About point 2: This is a more valid concern. Unlike Java, C++ does not perform compile-time checking of which exceptions might be thrown. Since C++17, dynamic exception specifications have been completely removed. The only thing you can declare now is whether a function is noexcept.

If a function marked noexcept throws an exception, C++ will call std::terminate and crash the program.

Because it’s often impossible to predict exceptions in generic code, C++ generally avoids requiring exception declarations.

How to deal with exceptions responsibly:

  • Write exception-safe code, especially inside templates. Aim for strong exception safety where possible: if any third-party code throws, your objects remain unchanged, and no resources leak.
  • Document which exceptions your code might throw, so users know what to expect without inspecting your implementation.
  • Mark functions as noexcept when they cannot throw. This is especially important for move constructors, move assignment operators, and swap(). Destructors are automatically treated as noexcept.

Why Use Exceptions?

Even though later we’ll discuss other error-handling approaches (without exceptions or error codes), exceptions are deeply integrated into C++ as its standard error-handling mechanism. The standard library itself uses exceptions — not only for runtime errors but even for certain logic errors.

For example, many standard containers provide an at() method (in addition to operator[]), which throws an exception if you access an invalid index:

#include <iostream>   // std::cout/endl
#include <stdexcept>  // std::out_of_range
#include <vector>     // std::vector

using namespace std;

int main() 
{
  vector<int> v{1, 2, 3};

  try {
    v.at(3);
  }
  catch (const out_of_range& e) {
    cerr << e.what() << endl;
  }

}

Output:

// GCC
_M_range_check: __n (which is 3) >= this->size() (which is 3)

Most standard containers provide strong exception safety. For instance, vector will use copy constructors instead of move constructors if the move constructor isn’t guaranteed not to throw. If an exception happens mid-move, the element might be in a partially destroyed state, making strong exception safety impossible.

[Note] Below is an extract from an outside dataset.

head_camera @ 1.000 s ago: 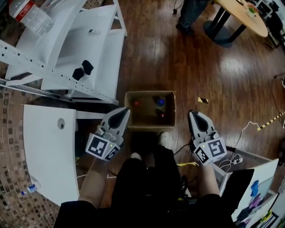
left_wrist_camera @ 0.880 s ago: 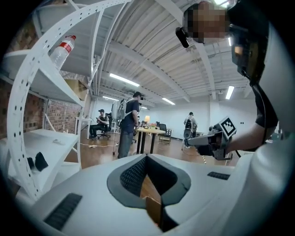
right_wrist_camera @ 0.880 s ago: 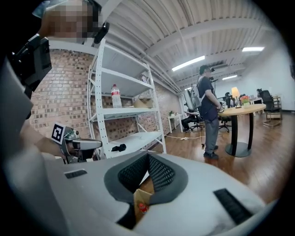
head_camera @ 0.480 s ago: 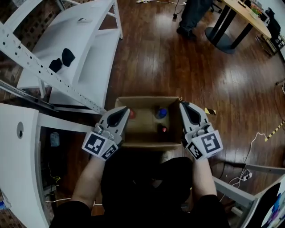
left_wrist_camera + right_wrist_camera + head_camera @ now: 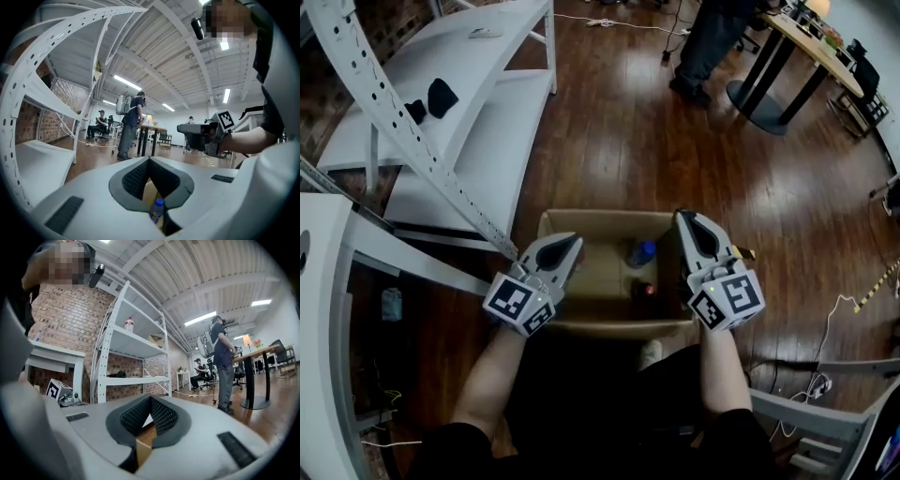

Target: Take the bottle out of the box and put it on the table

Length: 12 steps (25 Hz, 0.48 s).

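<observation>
Left gripper (image 5: 571, 243) was shut and empty, over the box's left edge. Right gripper (image 5: 685, 218) was shut too, empty, over the right edge. Box (image 5: 609, 324) sat on the floor between them. Blue-capped bottle (image 5: 641, 253) was inside, right of centre, red-capped one (image 5: 648, 290) just nearer. Shelf (image 5: 478, 141) stood left, person (image 5: 712, 42) far off.

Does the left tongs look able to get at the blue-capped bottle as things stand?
Probably yes: the box is open-topped, nothing covers the blue-capped bottle, and the left tongs sits at its left wall, though shut.
</observation>
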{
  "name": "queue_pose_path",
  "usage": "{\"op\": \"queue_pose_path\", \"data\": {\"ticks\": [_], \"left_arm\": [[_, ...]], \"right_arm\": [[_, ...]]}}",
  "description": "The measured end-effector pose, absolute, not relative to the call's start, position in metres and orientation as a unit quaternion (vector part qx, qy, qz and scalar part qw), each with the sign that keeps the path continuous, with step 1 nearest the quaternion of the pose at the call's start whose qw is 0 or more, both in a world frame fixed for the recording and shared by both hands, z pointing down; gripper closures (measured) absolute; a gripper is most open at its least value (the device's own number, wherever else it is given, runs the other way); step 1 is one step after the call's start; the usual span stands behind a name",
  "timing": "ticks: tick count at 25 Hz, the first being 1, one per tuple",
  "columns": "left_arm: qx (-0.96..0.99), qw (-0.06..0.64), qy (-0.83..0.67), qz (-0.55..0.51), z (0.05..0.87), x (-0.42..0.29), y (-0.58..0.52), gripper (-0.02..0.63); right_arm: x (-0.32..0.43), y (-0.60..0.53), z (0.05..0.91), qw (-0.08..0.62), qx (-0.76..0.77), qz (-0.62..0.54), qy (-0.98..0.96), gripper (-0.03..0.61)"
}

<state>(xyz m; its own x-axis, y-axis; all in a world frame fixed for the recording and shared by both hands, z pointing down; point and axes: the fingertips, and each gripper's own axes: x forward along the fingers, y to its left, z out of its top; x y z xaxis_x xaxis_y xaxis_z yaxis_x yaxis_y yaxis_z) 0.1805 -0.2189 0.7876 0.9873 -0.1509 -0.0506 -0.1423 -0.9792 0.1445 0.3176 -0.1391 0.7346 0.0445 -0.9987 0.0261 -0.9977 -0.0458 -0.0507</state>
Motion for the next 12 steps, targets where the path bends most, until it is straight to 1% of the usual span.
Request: {"op": "queue_pose_path", "data": {"ticks": [4, 9, 12], "left_arm": [[0.995, 0.076, -0.057, -0.014, 0.815, 0.190, -0.221, 0.614], [0.995, 0.094, -0.011, 0.017, 0.862, 0.220, -0.208, 0.614], [0.995, 0.087, 0.038, 0.021, 0.880, 0.246, -0.182, 0.612]], "right_arm": [[0.329, -0.146, 0.748, -0.001, -0.729, -0.034, 0.684, 0.574], [0.329, -0.135, 0.779, -0.048, -0.727, -0.052, 0.683, 0.574], [0.340, -0.115, 0.791, -0.042, -0.735, -0.074, 0.673, 0.574]]}}
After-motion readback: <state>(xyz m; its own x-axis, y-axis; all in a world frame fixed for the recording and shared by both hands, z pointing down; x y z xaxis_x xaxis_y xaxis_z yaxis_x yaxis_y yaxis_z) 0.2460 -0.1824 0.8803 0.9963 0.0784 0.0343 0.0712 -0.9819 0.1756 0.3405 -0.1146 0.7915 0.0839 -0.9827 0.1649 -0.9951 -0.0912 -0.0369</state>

In short: if you’re using standard containers, even if you don’t actively use exceptions yourself, you still need to be prepared for exceptions (at least bad_alloc), unless you’re certain your target runtime environment cannot throw them — which might be true for some limited Linux configurations, and that’s partly why Google allows exception-less C++.

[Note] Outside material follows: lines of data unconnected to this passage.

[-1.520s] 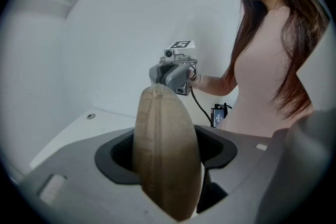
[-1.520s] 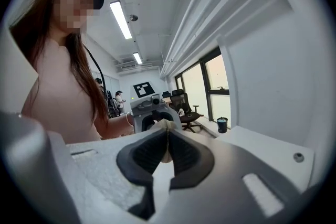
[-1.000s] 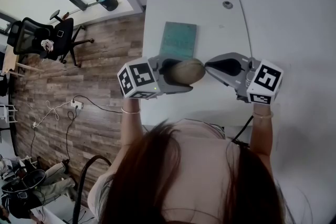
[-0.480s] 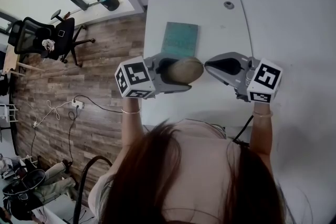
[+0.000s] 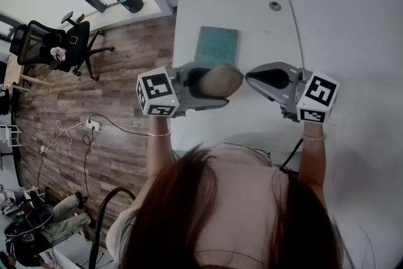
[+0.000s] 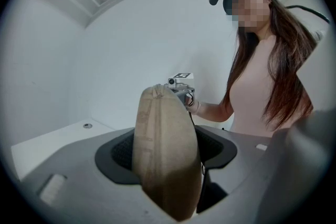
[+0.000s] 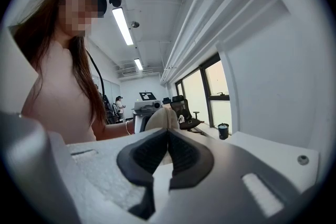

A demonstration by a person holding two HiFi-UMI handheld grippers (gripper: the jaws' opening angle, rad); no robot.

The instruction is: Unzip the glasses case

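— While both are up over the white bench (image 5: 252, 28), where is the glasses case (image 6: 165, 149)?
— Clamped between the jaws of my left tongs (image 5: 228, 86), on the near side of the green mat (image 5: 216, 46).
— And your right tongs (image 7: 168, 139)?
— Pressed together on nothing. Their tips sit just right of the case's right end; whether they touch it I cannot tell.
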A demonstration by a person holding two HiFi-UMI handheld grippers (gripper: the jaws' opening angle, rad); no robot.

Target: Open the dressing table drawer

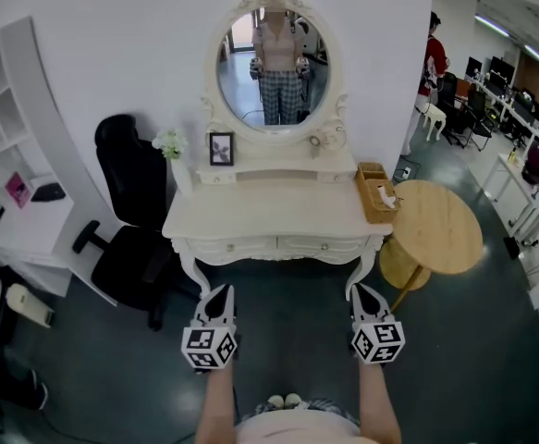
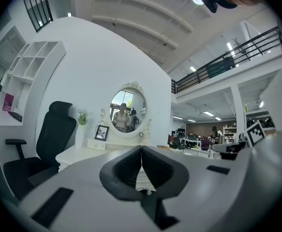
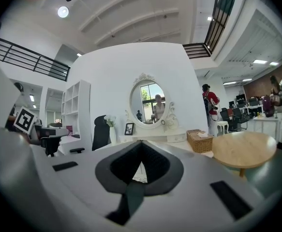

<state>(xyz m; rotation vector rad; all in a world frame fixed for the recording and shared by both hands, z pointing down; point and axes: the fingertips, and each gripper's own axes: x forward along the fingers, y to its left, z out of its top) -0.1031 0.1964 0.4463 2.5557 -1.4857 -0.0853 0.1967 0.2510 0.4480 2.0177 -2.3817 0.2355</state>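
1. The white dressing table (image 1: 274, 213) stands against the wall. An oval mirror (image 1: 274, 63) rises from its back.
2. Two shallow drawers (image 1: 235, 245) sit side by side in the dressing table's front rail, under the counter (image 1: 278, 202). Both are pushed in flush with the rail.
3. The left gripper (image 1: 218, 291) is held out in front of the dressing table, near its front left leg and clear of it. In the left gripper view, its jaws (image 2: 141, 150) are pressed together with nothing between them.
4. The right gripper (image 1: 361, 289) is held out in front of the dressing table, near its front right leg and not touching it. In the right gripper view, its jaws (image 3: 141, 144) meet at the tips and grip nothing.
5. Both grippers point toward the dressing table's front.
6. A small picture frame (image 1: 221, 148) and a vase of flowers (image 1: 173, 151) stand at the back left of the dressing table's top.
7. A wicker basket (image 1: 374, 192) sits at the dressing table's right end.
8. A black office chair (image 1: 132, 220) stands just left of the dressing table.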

For logic errors, you can choose between exceptions and assert():

  • assert() works well during debugging but is usually disabled in production builds.
  • Exceptions work in both debug and production, offering consistent behavior.

Since test coverage can’t always hit all code paths, relying solely on assert() is not enough. Exceptions offer a way to handle errors robustly in both environments.